Friday, 20 July 2012

Still vibrant and keeping the traditions- Chapel Road, Bandra


Still vibrant and keeping the traditions alive

The East Indian community still exists!!

Dressed in their traditional garb and festooned with inherited ornamental jewelry, the East Indians of Chapel Road toddled along from the cross at the junction of Chapel Road and Waroda Road right up to Mt. Carmels Church Bandra on 3rd June, 2012.  
 
A tradition revived, members of the community marched along while the band played on. On reaching Mt. Carmels Church the rosary was recited and hymns sung in the traditional dialect after every decade. 
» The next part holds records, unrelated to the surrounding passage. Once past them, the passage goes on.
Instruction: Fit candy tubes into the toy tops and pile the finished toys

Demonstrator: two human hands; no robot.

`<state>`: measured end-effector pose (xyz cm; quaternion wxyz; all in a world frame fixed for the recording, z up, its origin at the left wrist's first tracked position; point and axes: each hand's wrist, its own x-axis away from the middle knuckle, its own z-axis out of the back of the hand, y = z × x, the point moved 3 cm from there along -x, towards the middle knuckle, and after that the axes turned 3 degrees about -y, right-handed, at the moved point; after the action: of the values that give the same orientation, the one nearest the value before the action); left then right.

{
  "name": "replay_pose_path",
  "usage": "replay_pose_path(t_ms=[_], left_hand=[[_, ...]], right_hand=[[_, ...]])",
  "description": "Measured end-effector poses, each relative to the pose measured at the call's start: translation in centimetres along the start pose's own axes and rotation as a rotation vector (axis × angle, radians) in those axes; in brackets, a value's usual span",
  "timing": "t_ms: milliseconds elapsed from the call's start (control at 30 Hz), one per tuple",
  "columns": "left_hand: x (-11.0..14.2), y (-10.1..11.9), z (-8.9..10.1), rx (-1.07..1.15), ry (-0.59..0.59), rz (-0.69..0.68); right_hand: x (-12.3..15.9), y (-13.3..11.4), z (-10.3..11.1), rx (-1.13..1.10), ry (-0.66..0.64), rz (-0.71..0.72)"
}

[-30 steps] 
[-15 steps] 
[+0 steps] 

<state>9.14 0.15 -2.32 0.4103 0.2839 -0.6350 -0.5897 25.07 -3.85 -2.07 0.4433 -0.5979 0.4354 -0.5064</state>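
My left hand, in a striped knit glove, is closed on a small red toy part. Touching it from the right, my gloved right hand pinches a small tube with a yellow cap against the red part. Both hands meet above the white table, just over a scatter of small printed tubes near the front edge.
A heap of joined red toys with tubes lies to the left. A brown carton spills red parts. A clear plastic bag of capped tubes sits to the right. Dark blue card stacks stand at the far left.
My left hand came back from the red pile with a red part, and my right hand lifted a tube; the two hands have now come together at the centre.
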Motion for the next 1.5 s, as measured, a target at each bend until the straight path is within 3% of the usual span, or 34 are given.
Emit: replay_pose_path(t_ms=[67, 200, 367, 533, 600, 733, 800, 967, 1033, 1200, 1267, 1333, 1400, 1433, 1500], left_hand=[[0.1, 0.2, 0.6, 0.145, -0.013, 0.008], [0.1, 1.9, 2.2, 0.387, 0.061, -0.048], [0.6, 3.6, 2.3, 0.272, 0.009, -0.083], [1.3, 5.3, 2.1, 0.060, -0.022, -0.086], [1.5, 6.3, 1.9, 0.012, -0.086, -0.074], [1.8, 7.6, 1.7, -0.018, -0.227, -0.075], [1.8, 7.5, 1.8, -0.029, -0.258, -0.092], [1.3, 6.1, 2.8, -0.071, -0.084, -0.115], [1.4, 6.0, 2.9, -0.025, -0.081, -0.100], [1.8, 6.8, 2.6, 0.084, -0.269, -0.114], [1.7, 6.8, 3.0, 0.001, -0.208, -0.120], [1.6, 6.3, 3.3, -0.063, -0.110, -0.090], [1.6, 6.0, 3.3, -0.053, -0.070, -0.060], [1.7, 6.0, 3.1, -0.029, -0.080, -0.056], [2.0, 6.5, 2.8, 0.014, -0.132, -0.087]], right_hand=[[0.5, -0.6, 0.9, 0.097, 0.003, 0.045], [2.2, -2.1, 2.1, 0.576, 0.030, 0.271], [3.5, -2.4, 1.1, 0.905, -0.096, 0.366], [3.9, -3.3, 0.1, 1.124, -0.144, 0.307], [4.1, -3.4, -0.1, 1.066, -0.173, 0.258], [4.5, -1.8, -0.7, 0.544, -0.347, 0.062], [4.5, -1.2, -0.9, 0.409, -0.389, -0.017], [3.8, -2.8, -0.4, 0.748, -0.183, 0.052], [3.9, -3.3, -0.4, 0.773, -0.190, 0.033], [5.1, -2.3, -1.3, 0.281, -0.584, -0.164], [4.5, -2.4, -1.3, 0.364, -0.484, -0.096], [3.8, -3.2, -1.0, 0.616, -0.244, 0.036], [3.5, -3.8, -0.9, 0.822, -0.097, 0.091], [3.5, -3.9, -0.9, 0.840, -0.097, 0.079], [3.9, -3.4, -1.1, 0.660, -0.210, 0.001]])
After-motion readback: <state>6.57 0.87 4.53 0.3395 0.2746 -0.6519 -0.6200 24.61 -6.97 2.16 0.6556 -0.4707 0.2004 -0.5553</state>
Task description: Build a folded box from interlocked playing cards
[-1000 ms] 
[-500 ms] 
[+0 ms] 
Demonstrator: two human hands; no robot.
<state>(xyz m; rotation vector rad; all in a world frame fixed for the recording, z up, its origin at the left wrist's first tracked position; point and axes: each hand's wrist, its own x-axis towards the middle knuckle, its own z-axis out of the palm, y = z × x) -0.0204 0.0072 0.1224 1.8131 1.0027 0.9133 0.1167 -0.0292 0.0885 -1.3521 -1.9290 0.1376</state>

Post reciting the rosary, Fr. Leslie Malya warmly welcomed everyone and addressed everyone present. The band continued to play typical East Indian songs and few danced to their tune, while others enjoyed palms full of channa with some refreshing drink. The main aim was to bring the community together and address the various challenges they face like the increasing traffic and FSI with reference to goathans, amongst other issues. Some of the crumbling old homes down the road have now given way to buildings and there has been an influx of various communities. Hence there has been a calling to save what the community can, before it’s all lost to history.

Many East Indians are representatives of varied committees and associations, spread across Mumbai, Salsette, Thane and even Chaul and are striving to keep the rich culture and traditions still alive.

The East Indians community still exists; the community recently celebrated the 125th anniversary of the Bombay East Indian Association (BEIA) too. In his key note address, chief guest CM Prithviraj Chavan mentioned that he knew very little of the community, which was certainly a surprise to many but literally a calling for us to do much more.

The community today boasts of a mini museum at Manori which houses traditional East Indian kitchen ware and elegant crockery. The Mumbai Gaothan Panchayat (MGP) also held its second annual East Indian exhibition within the Irla Church premises on April 14, 2012 which hosted a number of East Indian household items along with some mouth watering delicacies. It also boasted of a display of the members who have done the community proud over the years. ‘Viva Queimada’ a book which traces the community’s roots along with the history of Bombay was also recently launched.

East Indians spread across Mudh Island, U.A.E or even Canada still come together and make merry either celebrating the Church Feast, harvest festival or just enjoying some delectable EI dishes.

Besides just meeting to celebrate over song, drink and dance it’s imperative that each one of us, plays an active role, do the community proud, support each other and preserve what we still have.